The Will to Resist

Jerry’s Marginalia — The Shibuya Observation



There’s a moment people hit when they start looking at stories a little too closely.

First you notice the villains.

Psaro. Dracula. Whole wars between races.

You follow the thread backward and realize something uncomfortable:

Most of the time the villain wasn’t born a villain.

Someone pushed a domino.

Someone couldn’t tolerate difference. Someone wanted control. Someone feared what they didn’t understand.

And the domino fell.


Then another realization sneaks in.

Even when the villain rises… even when the city burns… even when the world shakes…

the world itself barely notices.

Trains still run.

People still buy lunch.

Traffic lights still cycle.


That’s the quiet truth hiding in 428: Shibuya Scramble.

Shibuya is chaos.

Kidnappings. Conspiracies. Lives colliding like billiard balls.

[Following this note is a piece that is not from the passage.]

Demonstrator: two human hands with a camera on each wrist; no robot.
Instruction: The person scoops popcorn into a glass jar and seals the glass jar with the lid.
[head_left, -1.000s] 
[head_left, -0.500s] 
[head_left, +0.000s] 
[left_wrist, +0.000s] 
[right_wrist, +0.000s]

But the city keeps moving.

Because the world is a huge machine made of millions of small lives.

No single hero changes it overnight. No single villain destroys it completely.

The gears keep turning.


That realization can make people angry.

You want the world to change.

You want justice to arrive dramatically. You want the villain defeated and the system corrected.

But the world doesn’t work like a JRPG ending screen.

No credits roll.

Just another morning.


And yet something interesting still happens.

Every once in a while, a tiny action inside that giant machine nudges the gears.

A stranger helps someone.

A decision prevents a disaster.

A person refuses to become the villain the world tried to manufacture.

Tiny moves.

Almost invisible.

But real.


That’s the secret hidden between all the stories we talked about tonight.

The world may resist change.

But it does move, just not in the dramatic leaps we expect.

Not through one hero.

Through thousands of small choices.


Jerry closes the notebook.

Looks out over the imaginary Shibuya crossing.

Millions of people moving.

Most of them unaware they’re turning the gears.